── Data shown ──

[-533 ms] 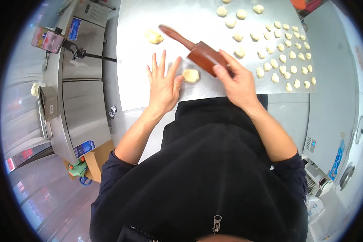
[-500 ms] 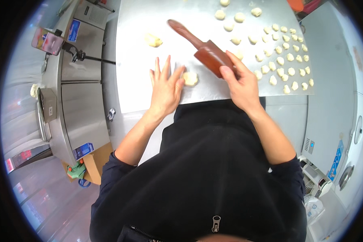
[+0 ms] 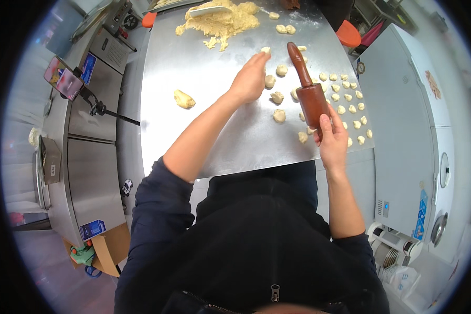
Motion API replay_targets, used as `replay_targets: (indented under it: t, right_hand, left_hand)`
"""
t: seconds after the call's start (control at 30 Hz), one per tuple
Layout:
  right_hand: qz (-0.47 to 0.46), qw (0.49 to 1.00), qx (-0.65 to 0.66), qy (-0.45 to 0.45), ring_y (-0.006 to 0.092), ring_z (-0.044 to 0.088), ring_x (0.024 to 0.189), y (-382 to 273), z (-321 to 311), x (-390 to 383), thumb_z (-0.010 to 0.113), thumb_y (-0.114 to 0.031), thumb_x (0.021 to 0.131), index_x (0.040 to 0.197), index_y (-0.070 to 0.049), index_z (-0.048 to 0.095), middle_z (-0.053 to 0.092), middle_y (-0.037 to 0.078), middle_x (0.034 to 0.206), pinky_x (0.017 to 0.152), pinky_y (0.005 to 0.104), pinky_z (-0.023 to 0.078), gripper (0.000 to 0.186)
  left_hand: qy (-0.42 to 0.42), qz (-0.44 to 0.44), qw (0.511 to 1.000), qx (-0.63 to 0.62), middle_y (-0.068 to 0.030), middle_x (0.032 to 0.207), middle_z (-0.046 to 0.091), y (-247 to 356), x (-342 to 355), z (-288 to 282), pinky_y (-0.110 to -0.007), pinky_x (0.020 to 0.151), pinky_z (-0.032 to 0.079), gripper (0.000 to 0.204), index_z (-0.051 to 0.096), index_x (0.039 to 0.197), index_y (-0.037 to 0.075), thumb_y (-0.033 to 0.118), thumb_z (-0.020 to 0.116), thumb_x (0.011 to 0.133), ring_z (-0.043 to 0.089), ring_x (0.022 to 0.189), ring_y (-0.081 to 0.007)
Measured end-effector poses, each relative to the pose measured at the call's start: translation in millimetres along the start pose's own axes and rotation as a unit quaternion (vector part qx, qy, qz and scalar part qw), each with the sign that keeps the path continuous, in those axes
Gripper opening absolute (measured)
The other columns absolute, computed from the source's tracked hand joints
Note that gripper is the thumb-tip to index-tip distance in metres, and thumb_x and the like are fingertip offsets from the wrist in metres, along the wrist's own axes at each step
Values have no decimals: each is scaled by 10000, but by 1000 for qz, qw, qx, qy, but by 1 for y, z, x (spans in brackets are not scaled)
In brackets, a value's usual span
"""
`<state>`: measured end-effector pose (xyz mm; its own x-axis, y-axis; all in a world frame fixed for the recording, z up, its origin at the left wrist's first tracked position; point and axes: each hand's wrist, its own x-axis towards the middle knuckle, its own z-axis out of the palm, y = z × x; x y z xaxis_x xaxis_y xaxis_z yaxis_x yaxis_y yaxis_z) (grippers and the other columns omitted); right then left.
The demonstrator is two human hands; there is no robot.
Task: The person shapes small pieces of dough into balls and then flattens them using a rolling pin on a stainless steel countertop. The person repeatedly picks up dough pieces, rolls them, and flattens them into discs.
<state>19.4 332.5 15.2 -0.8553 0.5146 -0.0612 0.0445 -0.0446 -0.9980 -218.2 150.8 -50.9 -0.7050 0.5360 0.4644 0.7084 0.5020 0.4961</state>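
Table: metal, smooth, reflective, with white powder in patches at its far end.
Above table, rolling pin: wood, glossy, smooth.
Far end of table, dough heap: rough, crumbly.
Right half of table, dough balls: matt, soft-looking, slightly lumpy.
Left of table, cupboard: metal, smooth, soft sheen.
Left of table, phone: glossy screen.
Near left of table, box: cardboard, matt.
Near side of table, jacket: cloth, matt.
Near side of table, zip pull: metal, shiny.
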Motion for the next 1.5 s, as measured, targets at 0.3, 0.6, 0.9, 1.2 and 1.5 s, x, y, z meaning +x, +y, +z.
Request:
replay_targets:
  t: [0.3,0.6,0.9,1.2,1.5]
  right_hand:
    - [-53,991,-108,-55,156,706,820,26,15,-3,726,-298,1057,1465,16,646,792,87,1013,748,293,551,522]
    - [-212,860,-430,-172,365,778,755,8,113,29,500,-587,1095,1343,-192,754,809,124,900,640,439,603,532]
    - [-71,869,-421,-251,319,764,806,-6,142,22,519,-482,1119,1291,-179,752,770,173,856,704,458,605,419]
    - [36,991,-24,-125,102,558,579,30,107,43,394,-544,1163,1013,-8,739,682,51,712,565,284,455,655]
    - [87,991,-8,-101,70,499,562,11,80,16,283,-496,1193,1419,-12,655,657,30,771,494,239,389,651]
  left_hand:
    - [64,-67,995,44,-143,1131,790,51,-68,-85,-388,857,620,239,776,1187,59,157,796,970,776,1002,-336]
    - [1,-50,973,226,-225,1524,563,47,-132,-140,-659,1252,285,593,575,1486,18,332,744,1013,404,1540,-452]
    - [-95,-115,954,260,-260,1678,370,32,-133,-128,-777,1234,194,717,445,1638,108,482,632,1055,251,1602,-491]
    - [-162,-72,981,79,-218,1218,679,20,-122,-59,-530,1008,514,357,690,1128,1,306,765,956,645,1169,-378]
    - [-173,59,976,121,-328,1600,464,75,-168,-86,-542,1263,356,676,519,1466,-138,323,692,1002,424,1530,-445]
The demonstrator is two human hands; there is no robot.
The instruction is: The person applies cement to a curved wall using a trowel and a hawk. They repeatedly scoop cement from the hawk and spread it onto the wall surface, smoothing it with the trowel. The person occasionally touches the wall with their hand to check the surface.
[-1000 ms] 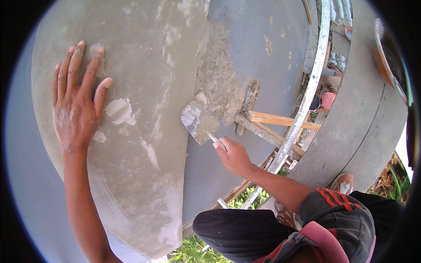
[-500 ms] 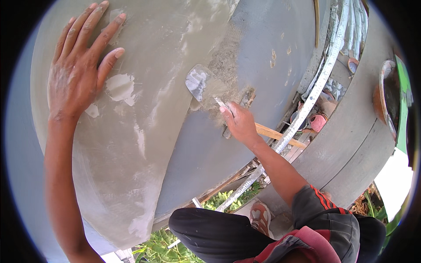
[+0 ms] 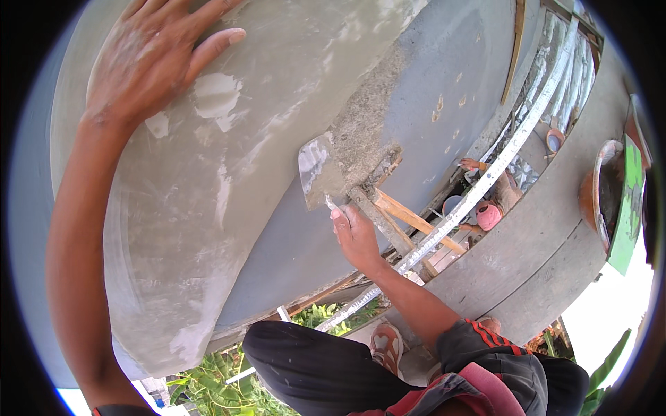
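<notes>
My left hand (image 3: 147, 66) rests with fingers spread on the damp grey-brown plaster (image 3: 187, 243) of the wall, its fingertips cut off by the upper edge. Two paler patches of plaster show beside and below its palm. My right hand (image 3: 359, 239) is closed around the handle of a trowel (image 3: 316, 163). The flat blade is smeared with wet grey plaster and lies against the wall, where the smooth coat meets a rough, gritty strip (image 3: 361, 114). Right of that strip the wall is bare blue-grey (image 3: 444, 62).
A wooden bracket (image 3: 409, 216) sticks out from the wall near my right hand. A long, white-spattered pole (image 3: 517, 135) crosses behind it. Grey planks (image 3: 506, 277) hold an orange bowl (image 3: 590, 201) and a green board (image 3: 628, 201). Another person in a pink hat (image 3: 488, 216) is below; leaves (image 3: 218, 388) show underneath.
The trowel and my right hand have moved down along the wall, uncovering more of the rough strip and bracket. My left hand sits higher and further right in view. The view has shifted.
</notes>
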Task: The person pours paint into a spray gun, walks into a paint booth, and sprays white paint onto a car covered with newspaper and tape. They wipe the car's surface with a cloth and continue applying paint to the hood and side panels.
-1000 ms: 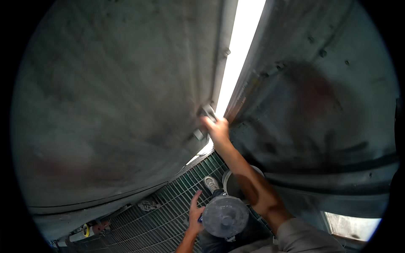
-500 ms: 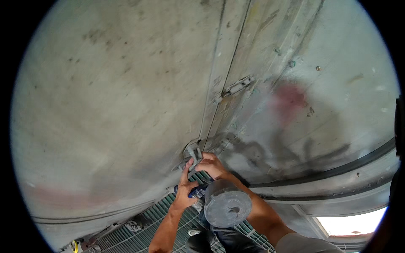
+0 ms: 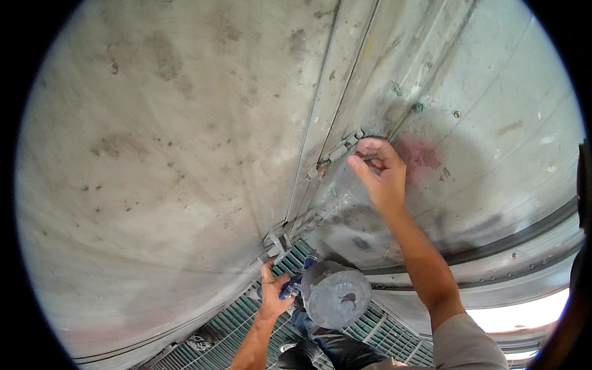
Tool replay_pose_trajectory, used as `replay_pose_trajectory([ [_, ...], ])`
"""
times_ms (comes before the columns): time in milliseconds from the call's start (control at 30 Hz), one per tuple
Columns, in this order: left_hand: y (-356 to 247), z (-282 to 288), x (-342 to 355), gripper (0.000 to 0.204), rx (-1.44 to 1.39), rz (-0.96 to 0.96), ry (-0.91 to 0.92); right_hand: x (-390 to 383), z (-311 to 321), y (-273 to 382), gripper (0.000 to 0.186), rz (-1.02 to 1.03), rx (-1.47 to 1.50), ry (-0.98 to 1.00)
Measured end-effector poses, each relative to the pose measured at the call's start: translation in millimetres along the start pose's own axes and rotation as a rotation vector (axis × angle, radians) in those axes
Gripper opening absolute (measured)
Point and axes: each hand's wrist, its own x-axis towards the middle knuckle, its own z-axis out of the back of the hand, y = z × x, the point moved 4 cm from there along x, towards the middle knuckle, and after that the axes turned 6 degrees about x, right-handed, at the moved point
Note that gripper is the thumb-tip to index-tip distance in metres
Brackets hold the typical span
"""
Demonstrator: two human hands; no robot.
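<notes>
My left hand [image 3: 272, 296] is closed around the blue body [image 3: 291, 287] of what looks like a spray gun. Its round grey cup [image 3: 336, 297] stands to the right, seen from above. Just above the left fingers, a grey metal handle [image 3: 279, 243] juts from the panel by a seam. My right hand [image 3: 383, 172] is raised higher, beside a long grey latch [image 3: 341, 152] on the seam. Its fingers curl toward the thumb; whether something small sits in them cannot be made out.
A large curved, stained metal panel [image 3: 172, 154] fills the left. The right-hand panel [image 3: 505, 142] bears a reddish patch [image 3: 421, 154]. A dark curved strip [image 3: 524, 237] runs along its lower edge. Below are a metal grating [image 3: 225, 333] and my legs.
My right hand has left the lower handle and moved up and right to the upper latch. My left hand has dropped slightly, staying on the spray gun.
</notes>
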Motion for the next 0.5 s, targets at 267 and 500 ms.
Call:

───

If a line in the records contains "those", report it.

Measured end-effector poses, each relative to the pose measured at the call's start: translation in millimetres along the start pose's own axes and rotation as a unit quaternion (vector part qx, qy, qz and scalar part qw), each with the sign that keeps the path continuous, in those axes
Measured end-effector poses, each relative to the pose measured at the call's start: translation in millimetres along the start pose's own axes and rotation as a rotation vector (axis × angle, radians) in those axes

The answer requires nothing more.